Another reason for the observed overestimate of compute-optimal model sizes in Experiment 2a could be the longer prefix sequence compared to Experiment 1. To verify that, I used a shorter prefix sequence of length $m = 1536$ for models 1 and 2.

ce = ComputeEstimator(vocab_size=262, max_seq_len=2048, num_latents=num_latents)
m_ref = ModelInfo(num_channels=512, num_layers=9, compute_estimator=ce)
models = [m_ref, ModelInfo(num_channels=584, num_layers=10, compute_estimator=ce)]

c_ref, d_ref = training_flops(ref_model=m_ref, num_steps=26144, batch_size=batch_size)

experiment_setup(models, c_ref=c_ref, batch_size=batch_size)

	num_channels	num_layers	num_steps	$D_{iso}$	$N$	$N_{cross}$	$N_{self}$	$C$	$C_{cross}$	$C_{self}$	$\hat{C}_{self}$
1	512	9	26144	1.07e+09	2.95e+07	7.86e+05	2.87e+07	2.06e+17	7.60e+15	1.98e+17	1.85e+17
2	584	10	18275	7.49e+08	4.23e+07	8.97e+05	4.14e+07	2.05e+17	6.63e+15	1.98e+17	1.86e+17

Table 5: Experiment 2b setup.

Training these two models results again in a higher loss for the predicted compute-optimal model i.e. the scaling laws also overestimate the optimal model size here. This suggest that the smaller vocabulary rather than a longer prefix sequence is the reason why the experimental results do not match the prediction.

model_labels = ["Model 1 (ref)", "Model 2 (opt)"]

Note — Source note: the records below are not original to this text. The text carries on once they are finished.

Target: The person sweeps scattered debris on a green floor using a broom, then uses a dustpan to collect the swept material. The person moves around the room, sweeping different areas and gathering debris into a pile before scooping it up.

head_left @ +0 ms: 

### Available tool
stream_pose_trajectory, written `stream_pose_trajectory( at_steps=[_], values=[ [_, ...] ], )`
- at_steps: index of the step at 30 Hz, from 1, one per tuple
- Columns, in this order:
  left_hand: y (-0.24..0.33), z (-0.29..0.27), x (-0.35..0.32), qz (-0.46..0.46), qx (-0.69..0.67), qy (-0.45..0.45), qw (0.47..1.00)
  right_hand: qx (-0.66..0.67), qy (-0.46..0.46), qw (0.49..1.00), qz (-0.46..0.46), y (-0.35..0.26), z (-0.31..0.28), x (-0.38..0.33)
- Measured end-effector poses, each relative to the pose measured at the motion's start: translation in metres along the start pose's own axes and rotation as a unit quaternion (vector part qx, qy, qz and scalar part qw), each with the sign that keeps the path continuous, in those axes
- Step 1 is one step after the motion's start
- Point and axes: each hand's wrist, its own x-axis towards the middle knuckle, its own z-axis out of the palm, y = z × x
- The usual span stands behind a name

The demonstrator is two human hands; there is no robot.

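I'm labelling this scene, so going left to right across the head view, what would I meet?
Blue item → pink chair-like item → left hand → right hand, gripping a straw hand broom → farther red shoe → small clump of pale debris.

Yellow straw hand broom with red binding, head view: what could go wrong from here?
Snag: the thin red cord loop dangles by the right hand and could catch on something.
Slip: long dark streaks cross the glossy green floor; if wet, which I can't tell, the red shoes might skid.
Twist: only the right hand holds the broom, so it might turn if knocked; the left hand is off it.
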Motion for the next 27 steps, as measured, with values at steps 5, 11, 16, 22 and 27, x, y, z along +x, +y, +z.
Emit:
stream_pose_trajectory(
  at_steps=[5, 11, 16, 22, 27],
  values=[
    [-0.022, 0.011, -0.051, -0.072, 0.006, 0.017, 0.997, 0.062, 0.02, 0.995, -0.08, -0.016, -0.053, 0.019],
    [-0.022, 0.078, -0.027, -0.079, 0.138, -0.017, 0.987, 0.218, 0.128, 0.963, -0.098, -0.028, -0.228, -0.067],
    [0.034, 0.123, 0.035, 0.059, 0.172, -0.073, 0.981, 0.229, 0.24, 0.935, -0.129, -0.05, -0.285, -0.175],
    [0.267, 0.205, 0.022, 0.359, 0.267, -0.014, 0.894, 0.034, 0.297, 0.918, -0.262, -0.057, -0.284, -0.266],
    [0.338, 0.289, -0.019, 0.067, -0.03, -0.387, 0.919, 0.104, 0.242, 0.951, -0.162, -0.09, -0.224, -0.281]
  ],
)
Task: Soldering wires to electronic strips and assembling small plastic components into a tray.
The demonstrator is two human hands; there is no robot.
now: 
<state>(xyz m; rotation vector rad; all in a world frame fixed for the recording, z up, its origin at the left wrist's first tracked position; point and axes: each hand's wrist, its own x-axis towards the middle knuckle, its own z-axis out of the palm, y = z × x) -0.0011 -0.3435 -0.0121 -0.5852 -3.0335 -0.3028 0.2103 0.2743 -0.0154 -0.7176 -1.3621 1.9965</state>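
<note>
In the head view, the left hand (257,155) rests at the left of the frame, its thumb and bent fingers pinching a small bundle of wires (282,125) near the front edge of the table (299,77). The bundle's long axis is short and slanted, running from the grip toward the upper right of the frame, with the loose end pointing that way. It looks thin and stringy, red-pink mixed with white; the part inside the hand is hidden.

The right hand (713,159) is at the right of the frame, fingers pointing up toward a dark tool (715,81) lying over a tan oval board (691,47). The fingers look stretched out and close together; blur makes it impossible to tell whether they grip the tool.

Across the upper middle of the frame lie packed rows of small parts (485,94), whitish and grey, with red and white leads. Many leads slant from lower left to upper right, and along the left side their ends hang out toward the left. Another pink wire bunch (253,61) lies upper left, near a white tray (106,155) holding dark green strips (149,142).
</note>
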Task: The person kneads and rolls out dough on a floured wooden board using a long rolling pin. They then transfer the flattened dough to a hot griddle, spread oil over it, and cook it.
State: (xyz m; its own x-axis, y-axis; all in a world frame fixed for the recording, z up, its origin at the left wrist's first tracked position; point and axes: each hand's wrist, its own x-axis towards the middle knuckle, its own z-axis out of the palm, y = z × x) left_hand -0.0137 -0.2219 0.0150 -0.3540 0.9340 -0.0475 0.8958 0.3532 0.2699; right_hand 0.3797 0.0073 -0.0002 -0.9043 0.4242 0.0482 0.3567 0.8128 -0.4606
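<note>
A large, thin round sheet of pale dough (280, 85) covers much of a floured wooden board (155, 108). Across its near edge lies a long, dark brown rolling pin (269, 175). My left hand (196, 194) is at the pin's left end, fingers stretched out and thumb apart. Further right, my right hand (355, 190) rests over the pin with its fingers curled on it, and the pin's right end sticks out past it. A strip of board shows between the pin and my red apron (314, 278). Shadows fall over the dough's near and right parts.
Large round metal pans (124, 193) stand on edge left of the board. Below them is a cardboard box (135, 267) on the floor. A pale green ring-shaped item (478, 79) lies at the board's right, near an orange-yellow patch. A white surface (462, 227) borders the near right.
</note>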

plot_experiment(models, model_labels, experiment_name="scaling-2b")
plt.xlim(0.1, 1.2)
plt.ylim(0.85, 1.0);

png

Conclusion

Scaling law predictions match the experimental results when the same tokenizer as in the Chinchilla paper [1] is used (a SentencePiece tokenizer) but they seem to overestimate the optimal model size $N_{opt}$ when using a UTF-8 bytes tokenizer which uses a much smaller vocabulary. These are results from training Perceiver AR models on a small scale. It needs to be investigated if a similar trend can be observed on larger scale too.

The scaling laws can only be applied to the self-attention part of Perceiver AR since they have been derived from training data of decoder-only transformers. The small cross-attention contribution to the overall compute must be taken into account separately when allocating a compute budget. The direct impact of prefix cross-attention on model performance, under a given compute budget, was not analyzed here and requires further experiments.

References

[1] J. Hoffmann, S. Borgeaud, A. Mensch, E. Buchatskaya, T. Cai, E. Rutherford, D. de Las Casas, L. A. Hendricks, J. Welbl, A. Clark, et al. Training compute-optimal large language models. arXiv preprint arXiv:2203.15556, 2022.

[2] C. Hawthorne, A. Jaegle, C. Cangea, S. Borgeaud, C. Nash, M. Malinowski, S. Dieleman, O. Vinyals, M. Botvinick, I. Simon et al. General-purpose, long-context autoregressive modeling with Perceiver AR. arXiv preprint arXiv:2202.07765, 2022.

[3] J. Kaplan, S. McCandlish, T. Henighan, T. B. Brown, B. Chess, R. Child, S. Gray, A. Radford, J. Wu, and D. Amodei. Scaling laws for neural language models. arXiv preprint arXiv:2001.08361, 2020.